→ THE PROBLEM
Begin with the first line of the material and write out each line exactly, ending with the line that contains "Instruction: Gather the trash". Pictures are not part of the copy.

→ SUPPLIED INFORMATION
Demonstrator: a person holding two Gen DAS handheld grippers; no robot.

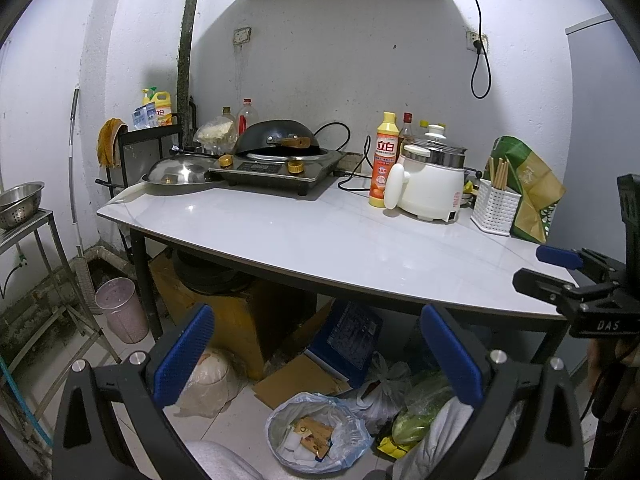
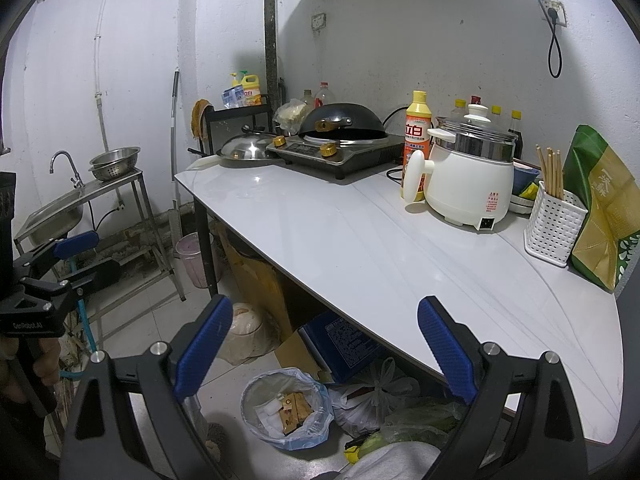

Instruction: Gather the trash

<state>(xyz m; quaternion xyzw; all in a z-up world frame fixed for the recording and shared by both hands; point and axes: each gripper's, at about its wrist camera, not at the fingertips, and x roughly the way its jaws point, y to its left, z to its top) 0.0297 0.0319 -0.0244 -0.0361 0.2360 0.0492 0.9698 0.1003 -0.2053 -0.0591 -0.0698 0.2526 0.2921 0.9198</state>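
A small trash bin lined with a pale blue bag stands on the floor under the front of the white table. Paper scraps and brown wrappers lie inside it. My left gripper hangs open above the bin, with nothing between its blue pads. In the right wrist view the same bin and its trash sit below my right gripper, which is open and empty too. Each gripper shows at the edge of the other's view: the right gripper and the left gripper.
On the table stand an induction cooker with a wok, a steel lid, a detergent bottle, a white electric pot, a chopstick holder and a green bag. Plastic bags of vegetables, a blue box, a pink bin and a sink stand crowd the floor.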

→ RESPONSE TO THE EXERCISE
Demonstrator: a person holding two Gen DAS handheld grippers; no robot.


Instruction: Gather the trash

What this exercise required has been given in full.